■ Problem description ■
The full listing is needed, transcribed word for word.

(Dataset section)

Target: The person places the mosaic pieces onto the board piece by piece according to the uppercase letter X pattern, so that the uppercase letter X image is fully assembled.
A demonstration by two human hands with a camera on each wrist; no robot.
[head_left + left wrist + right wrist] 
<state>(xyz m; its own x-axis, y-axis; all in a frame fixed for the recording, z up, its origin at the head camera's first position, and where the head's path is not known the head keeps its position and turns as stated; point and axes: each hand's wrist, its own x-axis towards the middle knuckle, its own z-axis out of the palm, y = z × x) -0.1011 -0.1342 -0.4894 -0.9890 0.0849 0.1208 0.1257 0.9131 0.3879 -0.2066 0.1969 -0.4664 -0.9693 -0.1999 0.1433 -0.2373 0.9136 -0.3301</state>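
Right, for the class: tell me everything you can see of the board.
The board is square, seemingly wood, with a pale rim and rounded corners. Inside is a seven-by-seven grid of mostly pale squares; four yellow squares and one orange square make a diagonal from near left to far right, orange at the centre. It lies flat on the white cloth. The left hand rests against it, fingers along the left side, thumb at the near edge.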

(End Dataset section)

■ Solution for this exercise ■
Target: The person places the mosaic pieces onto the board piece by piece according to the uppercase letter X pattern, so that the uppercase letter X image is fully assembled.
A demonstration by two human hands with a camera on each wrist; no robot.
[head_left + left wrist + right wrist] 
<state>(xyz m; its own x-axis, y-axis; all in a frame fixed for the recording, z up, its origin at the head camera's first position, and where the head's path is not known the head keeps its position and turns as stated; point and axes: each hand's wrist, its own x-axis towards the middle knuckle, its own z-axis out of the palm, y = z × x) -0.1011 -0.1342 -0.4894 -0.9890 0.0849 0.1208 0.1257 0.9131 0.3879 -0.2066 0.1969 -0.4664 -0.9693 -0.1999 0.1433 -0.2373 0.9136 -0.3301</state>
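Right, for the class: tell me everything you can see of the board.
The board is square, seemingly wood, with a pale rim and rounded corners. Inside is a seven-by-seven grid of mostly pale squares; four yellow squares and one orange square make a diagonal from near left to far right, orange at the centre. It lies flat on the white cloth. The left hand rests against it, fingers along the left side, thumb at the near edge.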

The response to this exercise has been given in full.